Gun-control advocates say smart guns can help prevent accidental deaths or suicides as well as curb some homicides by rendering the weapon useless if stolen. Tennessee, New York and Ohio are considering similar smart-gun measures.

Every American, armed or otherwise, has an opinion on the role guns should play in our society.

Should handguns be outlawed? Is tough gun registration the answer? What about waiting periods, sales at guns shows and mail order weapons?

Because the Second Amendment was written hundreds of years ago in a different time, is it still relevant?

Is it only applicable today to the right of state militias to arm themselves?

Could our forefathers, who loaded single shots into muskets, have ever envisioned a world of weapons that rip off 400 rounds per minute?

Indeed, many who argue for gun rights say gun ownership is such a fundament right of individuals that its erosion might lead to the erosion of other individual rights such as free speech, right of assembly, right to worship and freedom from non-lawful search and seizure.

They contend more gun control laws wouldn't keep guns out of the hands of criminals since they don't obey laws anyway but only make it harder for law-abiding citizens to own them.

They say falling crime statistics point up that law-abiding gun owners and concealed carry laws are helping reduce crime.

When it comes to laws, they say there are plenty already on the books and that the problem is they aren't enforced.

Publication Date: 11-19-2003
 
Fairly balanced article. Does have it right that the criminals don't follow the law, anyway.

I don't recall any "smart gun" stuff being propsed in Ohio, but I may have missed it.
 
Nothing steams me more than these reporters using the term "Gun Crime" "Gun Deaths"..etc....

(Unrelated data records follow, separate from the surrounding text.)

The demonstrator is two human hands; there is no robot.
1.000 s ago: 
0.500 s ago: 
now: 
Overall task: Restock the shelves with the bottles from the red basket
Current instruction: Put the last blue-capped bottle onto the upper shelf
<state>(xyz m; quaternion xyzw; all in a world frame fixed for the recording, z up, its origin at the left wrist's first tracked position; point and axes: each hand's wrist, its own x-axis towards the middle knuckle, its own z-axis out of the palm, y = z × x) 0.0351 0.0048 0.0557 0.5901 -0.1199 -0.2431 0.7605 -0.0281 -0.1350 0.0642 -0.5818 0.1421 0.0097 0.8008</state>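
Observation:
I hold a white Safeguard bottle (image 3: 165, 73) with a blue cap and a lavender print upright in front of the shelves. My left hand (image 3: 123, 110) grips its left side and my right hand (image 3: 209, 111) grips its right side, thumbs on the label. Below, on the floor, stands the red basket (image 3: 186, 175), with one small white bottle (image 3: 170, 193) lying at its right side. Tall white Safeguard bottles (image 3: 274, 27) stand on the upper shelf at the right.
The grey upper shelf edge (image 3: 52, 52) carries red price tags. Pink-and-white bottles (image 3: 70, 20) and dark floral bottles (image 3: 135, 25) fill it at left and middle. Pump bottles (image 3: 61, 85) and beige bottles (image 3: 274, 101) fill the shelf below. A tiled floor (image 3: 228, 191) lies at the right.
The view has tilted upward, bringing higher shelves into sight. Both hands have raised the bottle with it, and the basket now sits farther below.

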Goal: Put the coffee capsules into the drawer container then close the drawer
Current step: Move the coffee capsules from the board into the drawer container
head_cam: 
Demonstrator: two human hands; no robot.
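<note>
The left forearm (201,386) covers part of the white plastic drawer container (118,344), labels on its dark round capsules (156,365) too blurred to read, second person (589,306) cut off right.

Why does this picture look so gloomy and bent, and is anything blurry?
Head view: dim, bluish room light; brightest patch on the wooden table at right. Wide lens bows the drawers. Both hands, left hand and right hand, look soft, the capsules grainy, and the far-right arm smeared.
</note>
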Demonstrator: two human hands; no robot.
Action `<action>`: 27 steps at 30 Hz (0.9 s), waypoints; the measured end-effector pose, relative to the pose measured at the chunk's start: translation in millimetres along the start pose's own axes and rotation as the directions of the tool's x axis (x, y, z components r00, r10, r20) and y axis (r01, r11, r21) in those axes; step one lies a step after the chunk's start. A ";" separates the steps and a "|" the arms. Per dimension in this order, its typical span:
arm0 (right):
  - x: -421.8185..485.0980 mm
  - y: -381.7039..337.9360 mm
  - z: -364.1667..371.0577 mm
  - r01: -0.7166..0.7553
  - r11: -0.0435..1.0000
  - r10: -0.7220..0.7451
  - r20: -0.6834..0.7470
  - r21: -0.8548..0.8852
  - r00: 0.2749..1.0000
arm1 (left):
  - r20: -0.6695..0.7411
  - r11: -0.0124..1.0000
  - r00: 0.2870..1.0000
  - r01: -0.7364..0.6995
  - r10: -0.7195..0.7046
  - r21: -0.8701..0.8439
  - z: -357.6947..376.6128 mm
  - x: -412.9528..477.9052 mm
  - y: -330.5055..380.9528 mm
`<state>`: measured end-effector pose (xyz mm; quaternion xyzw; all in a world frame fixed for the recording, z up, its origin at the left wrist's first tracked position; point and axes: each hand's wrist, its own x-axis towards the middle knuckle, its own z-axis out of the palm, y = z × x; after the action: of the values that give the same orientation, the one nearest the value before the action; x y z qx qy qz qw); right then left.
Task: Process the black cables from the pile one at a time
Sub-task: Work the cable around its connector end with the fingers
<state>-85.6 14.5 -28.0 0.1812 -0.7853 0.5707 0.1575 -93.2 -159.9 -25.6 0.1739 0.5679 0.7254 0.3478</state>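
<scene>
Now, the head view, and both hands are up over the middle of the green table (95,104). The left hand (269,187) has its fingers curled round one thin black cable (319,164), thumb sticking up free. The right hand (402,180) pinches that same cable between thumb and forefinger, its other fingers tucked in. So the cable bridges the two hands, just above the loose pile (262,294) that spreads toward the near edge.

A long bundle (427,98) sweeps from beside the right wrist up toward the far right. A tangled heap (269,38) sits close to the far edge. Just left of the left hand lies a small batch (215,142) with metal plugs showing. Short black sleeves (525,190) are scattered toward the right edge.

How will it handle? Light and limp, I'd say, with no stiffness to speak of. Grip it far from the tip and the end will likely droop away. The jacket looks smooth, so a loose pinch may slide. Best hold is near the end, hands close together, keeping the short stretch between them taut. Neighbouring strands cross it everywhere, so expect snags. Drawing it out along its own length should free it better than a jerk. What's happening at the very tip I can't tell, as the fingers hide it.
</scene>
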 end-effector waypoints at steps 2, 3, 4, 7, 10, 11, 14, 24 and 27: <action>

No matter how honest it might look, they still try to spin.
 
This is not a balanced article. It contains several false assumptions:

the Assault Weapons Ban. The law, which outlaws the sale of semiautomatic assault weapons

of what?


The lawsuits target gun makers for not adding safety features and gun dealers for practices that make it easy for criminals to get guns.

Not "the suit alleges" or "practices that they claim..."

We know these "safety features" do not increase safety.


Smart guns, which are still in development, use microchips inside the gun that allows only their owners to fire them.

Not "smart guns may one day use..."

The bill also seeks to prevent lawsuits that have merit and are in progress

Says who?

Could our forefathers, who loaded single shots into muskets, have ever envisioned a world of weapons that rip off 400 rounds per minute?
You mean, the already-banned automatic weapons?


Throughout, the pro-gun side "claims" and "says" and the anti-gun stuff is staed as fact. The language itself is biased.
 
Could our forefathers, who loaded single shots into muskets, have ever envisioned a world of weapons that rip off 400 rounds per minute?

I'll bet that as they came into range of the redcoat artillery, they prayed for just such a weapon.
 
This is not a balanced article.

You're right. It seems to me the leftist extremists are getting shrewder. I hear contenders for the Democratic (sic) party presidential nomination talking about hunting—as if that were what the Second Amendment were about. I've been seeing more and more supposedly "balanced" articles like this one that are packed to the rafters with unusually subtle lies, deceptions, half-truths, and other forms of anti-Second Amendment bigotry.

It wouldn't surprise me to learn leftist extremists are hanging out right here at the High Road to pick up pointers on toning down their hysteria and making their propaganda appear more "balanced." They may be shameless parasites, but they're clever shameless parasites.